Problem details: Scan the listing and copy each line where the word "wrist" is present.

═════ Data provided

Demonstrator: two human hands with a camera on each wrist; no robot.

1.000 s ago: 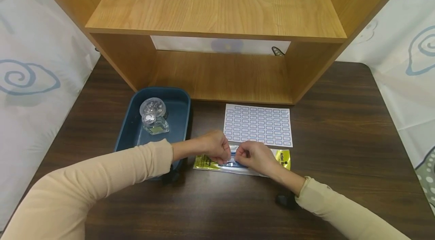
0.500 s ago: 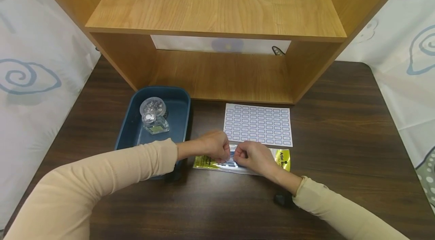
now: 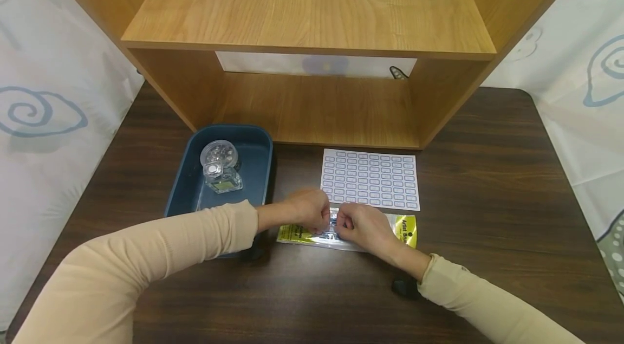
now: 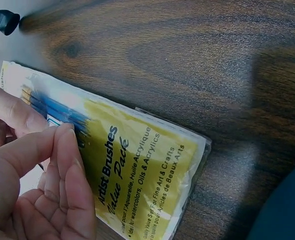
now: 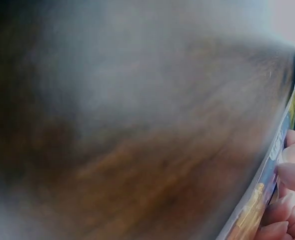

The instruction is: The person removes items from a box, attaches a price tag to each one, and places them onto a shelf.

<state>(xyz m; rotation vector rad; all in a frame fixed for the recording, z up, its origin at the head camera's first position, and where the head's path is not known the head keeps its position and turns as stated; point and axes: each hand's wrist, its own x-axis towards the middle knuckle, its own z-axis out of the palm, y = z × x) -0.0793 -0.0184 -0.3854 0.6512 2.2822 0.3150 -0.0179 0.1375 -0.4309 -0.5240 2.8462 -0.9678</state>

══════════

Answer space:
Demonstrator: two human hands with a camera on each wrist; no robot.
<state>(xyz m; rotation vector rad; all in a frame fixed for the recording, z up, its origin at the head camera's first position, and where the head's path is not known the head keeps its position and turns as stated; point and axes: each hand's wrist, its own x-axis towards the middle knuckle, its own z-axis out of the palm, y = z × x) -0.0793 -0.0184 -0.3854 0.6512 2.2822 0.3150 -0.0179 0.1375 -0.4309 -0.5240 2.8462 -0.9678</state>

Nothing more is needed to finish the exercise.